### Task statement
Please repeat the data below exactly, with the pictures removed.

### Given data
::::::::
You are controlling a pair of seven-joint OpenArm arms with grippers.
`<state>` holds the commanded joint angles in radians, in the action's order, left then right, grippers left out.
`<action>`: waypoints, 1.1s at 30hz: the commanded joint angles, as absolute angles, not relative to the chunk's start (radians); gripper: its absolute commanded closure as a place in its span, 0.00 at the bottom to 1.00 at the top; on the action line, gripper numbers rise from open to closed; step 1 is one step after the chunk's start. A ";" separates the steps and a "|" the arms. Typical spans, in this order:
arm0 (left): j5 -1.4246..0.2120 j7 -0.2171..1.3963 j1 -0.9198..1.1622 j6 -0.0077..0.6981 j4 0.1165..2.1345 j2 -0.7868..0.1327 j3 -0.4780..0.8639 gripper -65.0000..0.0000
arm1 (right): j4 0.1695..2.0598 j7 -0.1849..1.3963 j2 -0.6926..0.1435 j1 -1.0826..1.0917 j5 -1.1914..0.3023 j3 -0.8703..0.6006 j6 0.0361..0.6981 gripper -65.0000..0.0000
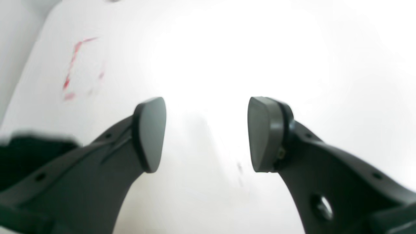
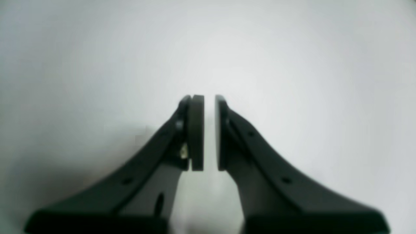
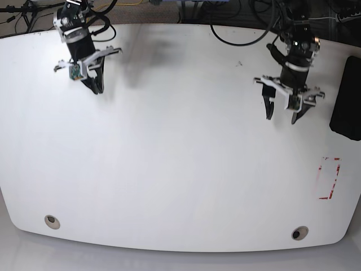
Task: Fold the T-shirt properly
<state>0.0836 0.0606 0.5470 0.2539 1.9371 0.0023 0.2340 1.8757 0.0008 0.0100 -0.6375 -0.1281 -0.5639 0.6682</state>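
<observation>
The white worktop (image 3: 169, 147) was seen almost bare in the base view, and no folding had yet been begun. The T-shirt (image 3: 346, 107) was judged to be the black shape at the worktop's three o'clock edge, cut off by the frame, untouched and apart from both arms; only a strip was shown, with its visible long side running from twelve to six o'clock, and which way the collar pointed could not be told. A fetching step was therefore taken to be in hand: the garment would need to be drawn onto the middle of the worktop and spread flat before any fold. The left gripper (image 3: 282, 113), at two o'clock and nearer the cloth, was held above the surface with its fingers (image 1: 150, 135) spread wide and nothing between them. The right gripper (image 3: 93, 76), at ten o'clock, had its fingers (image 2: 196, 133) nearly closed, a narrow gap remaining, with nothing held. A red outline (image 3: 329, 178) was marked at four o'clock.
</observation>
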 joint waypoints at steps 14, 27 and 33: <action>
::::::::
### Finished exercise
You are controlling a pair of seven-joint OpenArm arms with grippers.
`<state>` holds the commanded joint angles in radians, in the action's order, left then right, grippers left out.
`<action>`: waypoints, 1.1s at 30hz: the commanded joint angles, as absolute angles, not relative to the chunk's start (radians); gripper: its absolute commanded closure as a place in its span, 0.00 at the bottom to 1.00 at the top; on the action line, gripper numbers rise from open to closed; step 1 is one step after the chunk's start. A ";" separates the steps and a "|" the arms. Typical spans, in this order:
arm0 (left): j5 -1.4246..0.2120 j7 -0.2171..1.3963 j1 -0.9198..1.1622 j6 -0.0077..0.6981 j4 0.1165..2.1345 j2 -0.7868..0.1327 j3 -0.4780..0.8639 gripper -65.0000..0.0000
arm1 (right): j4 0.1695..2.0598 j7 -0.1849..1.3963 j2 -0.6926..0.1435 j1 -1.0826..1.0917 j5 -1.1914..0.3023 j3 -0.8703..0.6006 j6 0.0361..0.6981 gripper -65.0000..0.0000
Task: Fold the T-shirt properly
<state>0.0836 0.0606 0.5470 0.2539 1.9371 0.0023 0.2340 1.8757 0.0008 0.0100 -0.6375 -0.1281 -0.5639 0.6682</state>
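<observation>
The white worktop (image 3: 169, 147) was seen almost bare in the base view, and no folding had yet been begun. The T-shirt (image 3: 346, 107) was judged to be the black shape at the worktop's three o'clock edge, cut off by the frame, untouched and apart from both arms; only a strip was shown, with its visible long side running from twelve to six o'clock, and which way the collar pointed could not be told. A fetching step was therefore taken to be in hand: the garment would need to be drawn onto the middle of the worktop and spread flat before any fold. The left gripper (image 3: 282, 113), at two o'clock and nearer the cloth, was held above the surface with its fingers (image 1: 150, 135) spread wide and nothing between them. The right gripper (image 3: 93, 76), at ten o'clock, had its fingers (image 2: 196, 133) nearly closed, a narrow gap remaining, with nothing held. A red outline (image 3: 329, 178) was marked at four o'clock.
</observation>
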 joint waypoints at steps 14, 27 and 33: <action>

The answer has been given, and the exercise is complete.